=== TO DO ===
The whole listing needs retyping exactly; keep the pictures out of it.
(DATA BLOCK Opens)
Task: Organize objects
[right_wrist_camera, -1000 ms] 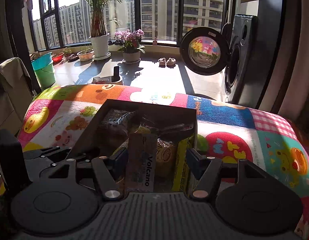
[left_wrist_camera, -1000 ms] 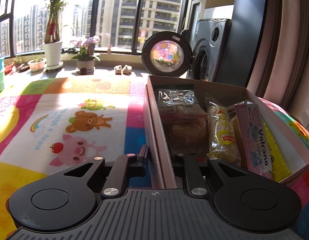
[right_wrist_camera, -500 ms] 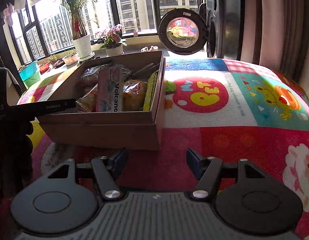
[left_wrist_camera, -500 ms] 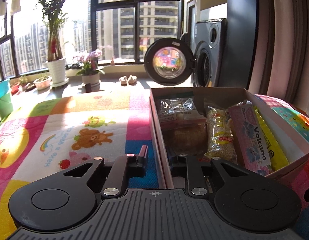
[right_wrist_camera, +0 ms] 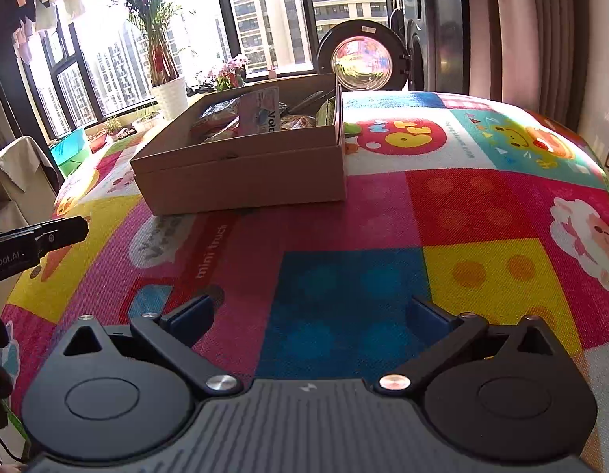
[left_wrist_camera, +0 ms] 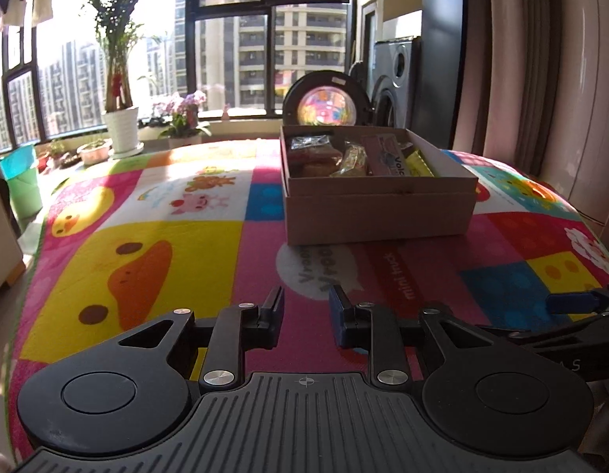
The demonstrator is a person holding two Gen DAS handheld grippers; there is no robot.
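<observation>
A brown cardboard box (left_wrist_camera: 377, 207) (right_wrist_camera: 245, 167) stands on the colourful play mat (left_wrist_camera: 147, 244), filled with snack packets; a pink "Volcano" pack (left_wrist_camera: 389, 155) (right_wrist_camera: 263, 114) stands upright among them. My left gripper (left_wrist_camera: 306, 309) hovers over the mat well in front of the box, its jaws a small gap apart with nothing between them. My right gripper (right_wrist_camera: 310, 313) is over a blue patch of mat, nearer than the box; its jaws are opening wide and hold nothing. Each gripper's tip shows at the edge of the other's view.
Behind the mat are a washing machine with its round door open (right_wrist_camera: 361, 61), potted plants (left_wrist_camera: 121, 126) by the window, and a green bucket (left_wrist_camera: 23, 181) at the left. A curtain (left_wrist_camera: 548, 59) hangs on the right.
Both grippers have pulled back from the box, which now sits farther off. The left jaws, earlier astride the box's wall, are off it. The right jaws have spread much wider.
</observation>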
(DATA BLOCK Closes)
=== TASK RESPONSE ===
Task: Organize objects
[right_wrist_camera, -1000 ms] 
[left_wrist_camera, -1000 ms] 
[right_wrist_camera, -500 ms] 
[left_wrist_camera, -500 ms] 
[right_wrist_camera, +0 ms] 
[left_wrist_camera, +0 ms] 
The demonstrator is a person holding two Gen DAS handheld grippers; there is no robot.
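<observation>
A brown cardboard box (left_wrist_camera: 377, 207) (right_wrist_camera: 245, 167) stands on the colourful play mat (left_wrist_camera: 147, 244), filled with snack packets; a pink "Volcano" pack (left_wrist_camera: 389, 155) (right_wrist_camera: 263, 114) stands upright among them. My left gripper (left_wrist_camera: 306, 309) hovers over the mat well in front of the box, its jaws a small gap apart with nothing between them. My right gripper (right_wrist_camera: 310, 313) is over a blue patch of mat, nearer than the box; its jaws are opening wide and hold nothing. Each gripper's tip shows at the edge of the other's view.
Behind the mat are a washing machine with its round door open (right_wrist_camera: 361, 61), potted plants (left_wrist_camera: 121, 126) by the window, and a green bucket (left_wrist_camera: 23, 181) at the left. A curtain (left_wrist_camera: 548, 59) hangs on the right.
Both grippers have pulled back from the box, which now sits farther off. The left jaws, earlier astride the box's wall, are off it. The right jaws have spread much wider.
</observation>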

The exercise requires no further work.